What would the effects be of such a pathogen? Economically, the calculation is complicated. The 2001 foot-and-mouth outbreak in the United Kingdom, probably caused by the illegal import of tainted meat that was subsequently fed to pigs, is estimated to have cost that government $13 billion, including second-order impacts to businesses and restaurants dependent on the sale of livestock. But this figure does not include the cost of lost exports from the meat embargo immediately imposed by Britain’s trading partners.
In the United States, where the CIA World Factbook estimates the agriculture sector makes up $172 billion of the nation’s 2012 GDP compared to the United Kingdom’s $17 billion, the second and third order effects would be even greater. A 2002 limited study by National Defense University estimated that an outbreak of foot and mouth disease restricted to only ten ranches in the United States would cost up to $2 billion in cascading effects. A widespread outbreak would be orders of magnitude greater.
The health effects for citizens are more obvious, if only because of the legend of the Irish Potato Famine in the mythos of America’s development. But as with all forms of terrorism, a small death toll is all that’s needed to cause widespread panic. A 2005 outbreak of E. coli related to bagged spinach killed but three and sickened about 250, yet spread fear (and excuses for subbing fries for salad) across the country. If such as scenario was followed by a public statement from the responsible party, with promises of additional attacks, the response could collapse confidence in the entire food system, resulting in wide-spread loss of jobs and cascading social unrest.
So what’s an American to do? The short answer is “not much.” The sheer volume of transported goods, the importance of the human element to detect agriculture disease, and the necessarily quick transfer of perishable items make stopping agro-terrorism before it occurs a near impossibility. Like many other forms of asymmetric attack, a determined adversary will succeed.
One thing that can be done is preparation to mitigate the effects of such an attack. The long-delayed National Bio and Agro-defense Facility (NBAF) took another lurching step forward in the FY14 Homeland Security Appropriations Bill in both the House and Senate. Designed to be one of the most sophisticated laboratories in the world, it would study the most dangerous pathogens in hopes of finding antibiotics or resistants to limit the damage an outbreak could cause.
Multiple Homeland Security Presidential Directives also require Federal and local coordination preparations and plans to respond to an agro-terror attack. In most cases, mitigating the effects of such an attack will require identifying the pathogen, containing it, and then taking steps to destroy it before it can escape from the containment zone.
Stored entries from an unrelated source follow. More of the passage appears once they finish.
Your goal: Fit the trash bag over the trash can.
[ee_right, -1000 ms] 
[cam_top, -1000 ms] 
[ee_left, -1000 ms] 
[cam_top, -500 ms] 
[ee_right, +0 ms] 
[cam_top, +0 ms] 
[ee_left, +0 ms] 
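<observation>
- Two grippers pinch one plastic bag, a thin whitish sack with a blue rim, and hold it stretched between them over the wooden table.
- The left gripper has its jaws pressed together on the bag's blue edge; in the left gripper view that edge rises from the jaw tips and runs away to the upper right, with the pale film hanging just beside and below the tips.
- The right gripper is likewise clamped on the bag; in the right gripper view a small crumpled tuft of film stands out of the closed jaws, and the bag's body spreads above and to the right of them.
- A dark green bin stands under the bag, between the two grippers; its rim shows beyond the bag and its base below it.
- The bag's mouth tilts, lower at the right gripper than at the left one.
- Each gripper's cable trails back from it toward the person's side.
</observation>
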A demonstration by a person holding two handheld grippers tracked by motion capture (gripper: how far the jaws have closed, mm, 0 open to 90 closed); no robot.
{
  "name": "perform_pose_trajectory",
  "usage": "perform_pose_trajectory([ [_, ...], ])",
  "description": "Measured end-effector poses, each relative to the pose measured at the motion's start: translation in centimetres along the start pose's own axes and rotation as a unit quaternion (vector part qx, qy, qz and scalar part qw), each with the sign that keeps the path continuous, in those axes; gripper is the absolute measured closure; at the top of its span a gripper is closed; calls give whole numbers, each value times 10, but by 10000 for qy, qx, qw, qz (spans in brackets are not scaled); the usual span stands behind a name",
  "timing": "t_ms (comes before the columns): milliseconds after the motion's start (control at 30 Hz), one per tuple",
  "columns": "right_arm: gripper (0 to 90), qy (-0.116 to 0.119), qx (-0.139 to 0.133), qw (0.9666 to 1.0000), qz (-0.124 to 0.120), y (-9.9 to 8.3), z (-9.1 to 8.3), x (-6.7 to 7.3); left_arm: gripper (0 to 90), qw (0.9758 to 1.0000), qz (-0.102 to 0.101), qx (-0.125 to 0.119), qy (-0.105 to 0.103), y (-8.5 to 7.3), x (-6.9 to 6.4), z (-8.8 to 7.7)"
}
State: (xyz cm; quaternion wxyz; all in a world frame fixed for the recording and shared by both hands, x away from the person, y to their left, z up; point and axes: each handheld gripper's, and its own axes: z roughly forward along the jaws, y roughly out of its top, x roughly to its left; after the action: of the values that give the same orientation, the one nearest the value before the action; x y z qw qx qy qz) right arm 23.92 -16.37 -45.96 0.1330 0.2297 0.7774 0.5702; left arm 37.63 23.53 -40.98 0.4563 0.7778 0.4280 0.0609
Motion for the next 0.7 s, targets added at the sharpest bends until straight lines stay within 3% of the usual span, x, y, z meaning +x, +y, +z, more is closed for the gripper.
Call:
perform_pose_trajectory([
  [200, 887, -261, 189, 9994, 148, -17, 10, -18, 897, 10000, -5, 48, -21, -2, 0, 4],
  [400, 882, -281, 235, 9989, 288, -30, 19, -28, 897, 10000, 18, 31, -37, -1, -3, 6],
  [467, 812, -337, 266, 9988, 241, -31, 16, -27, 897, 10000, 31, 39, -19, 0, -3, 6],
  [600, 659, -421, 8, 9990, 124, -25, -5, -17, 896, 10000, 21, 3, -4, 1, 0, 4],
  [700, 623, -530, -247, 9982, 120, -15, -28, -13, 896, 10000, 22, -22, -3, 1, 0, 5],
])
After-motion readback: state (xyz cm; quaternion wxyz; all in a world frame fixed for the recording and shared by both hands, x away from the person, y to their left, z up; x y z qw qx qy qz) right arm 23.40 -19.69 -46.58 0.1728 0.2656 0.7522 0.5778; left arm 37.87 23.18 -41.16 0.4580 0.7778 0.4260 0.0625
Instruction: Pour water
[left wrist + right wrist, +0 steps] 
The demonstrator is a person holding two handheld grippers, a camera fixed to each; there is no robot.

These steps can only be taken in time with prior coordination and practice.
Finally, we need to do what the Irish couldn’t—be able to quickly tell which ship, at which port, and from which point of departure carried the blight. While impossible to inspect every cargo container, with a concerted effort the United States can establish a system that provides more efficient and effective tracking of the containers themselves over the course of their travels, from loading to unloading. Shedding more light on their journey creates a less-hospitable route for potential practitioners of malfeasance.
Sherman Patrick is a Senate staffer working on national security issues. The views expressed in this article are his alone.